In 1910, there were no income taxes. But in 1913, the 16th Amendment introduced the income tax and it was severe. If you earned up to $20,000, you paid 1%. If you earned over $500,000 you paid 7%. By 1986, taxes were so high that President Reagan, who had already cut them once, cut the top rate from 50% down to 28%. The problem is that he didn’t cut spending. The result was deficits that have never stopped except under President Clinton, when there were surpluses.

In 1910, there were segregated schools, the KKK, and a growing sense of nationalism that would eventually draw us into WWI, WWII, the Korean War, the Viet Nam War, the First Iraq War, the Second Iraq War, and the War in Afghanistan. Not to mention bombing the Balkans, removing the President of Panama and beating up on Communists in Grenada.

We had hardly any military in 1910. In 2010, our combined defense and homeland security expenditures will be $728 billion. Our revenues will be $2.1 billion, which–thanks to Wall Street and the Bush Recession–will be the lowest in 50 years.

There were virtually no social safety net programs in 1910. Churches and families and private charities took care of the aged and infirm and destitute. Today, we spend about 9% of our gross national product on these programs, Social Security, Medicare and Medicaid. We take in about 18.4% of GDP in federal taxes. But since these programs continue to grow, we need to do something to bring their costs by, say, 2030 to 2050, in line. In other words we need to begin a change now that will provide funds to pay these things in the future.
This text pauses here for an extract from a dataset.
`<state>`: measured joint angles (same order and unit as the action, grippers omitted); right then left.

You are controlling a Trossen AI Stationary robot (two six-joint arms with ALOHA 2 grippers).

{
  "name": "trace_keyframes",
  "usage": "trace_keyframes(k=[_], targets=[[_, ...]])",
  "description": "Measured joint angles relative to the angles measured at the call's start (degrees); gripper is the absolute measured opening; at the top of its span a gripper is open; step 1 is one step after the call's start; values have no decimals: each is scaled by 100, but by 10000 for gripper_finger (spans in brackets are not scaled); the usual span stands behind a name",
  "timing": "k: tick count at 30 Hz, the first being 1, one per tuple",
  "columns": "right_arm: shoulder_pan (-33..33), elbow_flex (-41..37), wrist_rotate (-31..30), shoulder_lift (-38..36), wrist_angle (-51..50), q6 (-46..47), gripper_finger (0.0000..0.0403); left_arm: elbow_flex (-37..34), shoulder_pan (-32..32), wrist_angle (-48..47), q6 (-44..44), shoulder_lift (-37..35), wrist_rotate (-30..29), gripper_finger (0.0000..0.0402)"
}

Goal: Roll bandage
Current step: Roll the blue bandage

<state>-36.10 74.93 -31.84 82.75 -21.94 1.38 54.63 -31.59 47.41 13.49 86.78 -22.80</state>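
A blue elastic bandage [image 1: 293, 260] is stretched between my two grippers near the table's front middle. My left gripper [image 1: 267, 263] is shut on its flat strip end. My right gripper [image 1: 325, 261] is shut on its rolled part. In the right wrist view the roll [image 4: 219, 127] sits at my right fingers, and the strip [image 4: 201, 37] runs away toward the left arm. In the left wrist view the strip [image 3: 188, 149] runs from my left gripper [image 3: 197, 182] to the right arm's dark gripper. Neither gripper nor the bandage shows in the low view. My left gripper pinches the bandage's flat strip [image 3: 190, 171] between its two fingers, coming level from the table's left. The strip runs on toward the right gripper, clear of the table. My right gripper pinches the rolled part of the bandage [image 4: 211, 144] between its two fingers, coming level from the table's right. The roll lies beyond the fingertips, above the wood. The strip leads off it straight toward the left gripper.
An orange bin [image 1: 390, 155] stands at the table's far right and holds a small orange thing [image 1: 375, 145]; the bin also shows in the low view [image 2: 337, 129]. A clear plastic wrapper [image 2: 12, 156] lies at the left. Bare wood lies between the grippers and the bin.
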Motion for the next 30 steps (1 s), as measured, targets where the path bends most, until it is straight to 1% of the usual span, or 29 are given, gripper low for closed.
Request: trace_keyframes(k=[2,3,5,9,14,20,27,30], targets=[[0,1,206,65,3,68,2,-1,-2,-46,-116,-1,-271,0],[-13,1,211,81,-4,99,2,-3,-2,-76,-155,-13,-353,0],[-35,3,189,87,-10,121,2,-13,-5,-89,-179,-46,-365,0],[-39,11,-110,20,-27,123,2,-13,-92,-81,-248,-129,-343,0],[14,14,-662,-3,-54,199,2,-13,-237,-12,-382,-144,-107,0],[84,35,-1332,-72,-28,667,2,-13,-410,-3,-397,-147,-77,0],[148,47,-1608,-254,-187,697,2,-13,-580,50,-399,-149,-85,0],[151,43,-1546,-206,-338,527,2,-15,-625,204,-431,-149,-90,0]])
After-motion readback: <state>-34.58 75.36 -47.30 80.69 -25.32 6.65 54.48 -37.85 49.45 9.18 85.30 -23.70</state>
The solution is to do several things. First, alter the medical health care delivery system, the first step of which we took this year. The goal must be to put in in line with those other countries that cover everyone yet pay half what we pay for health care. Once we have health care costs down to where they should be, then our costs for Medicare and Medicaid will automatically go down, just as will costs for individuals on private health care, to reasonable levels.

We must raise taxes on everyone, including those at the top marginal rate. If we were to have about a 10% increase across the board, that would generate sufficient revenues to come close to balancing the budget once the recession is over and troops are home from Iraq.

Next, we need to add some tariffs and we need to modify the Bush plan for retirement savings. The idea of a retirement fund, a portable 401K is actually a better one than the current Social Security system. (We need to take disability out and make it a simple government pay out to those who become disabled, as we now do with veterans.)

The Portable 401K system would be like a government pension, which would be better and offer more than the current Social Security system. If we do those things, plus insure that all corporations who make money pay at least a 10% corporate income tax and cut the military budget to no more than 15% of GDP, we will be fine.

We have come a long way from 1910. But we have a splendid country with wonderful places to live, great resources, charitable people, good schools and universities, many fine businesses, churches, and many excellent places of recreation. It is still the land of opportunity. All we need to do is move forward and resist the temptation of those who want to take us back to 1910 rather than moving forward to make this a better land in 2110 than it is in 2010.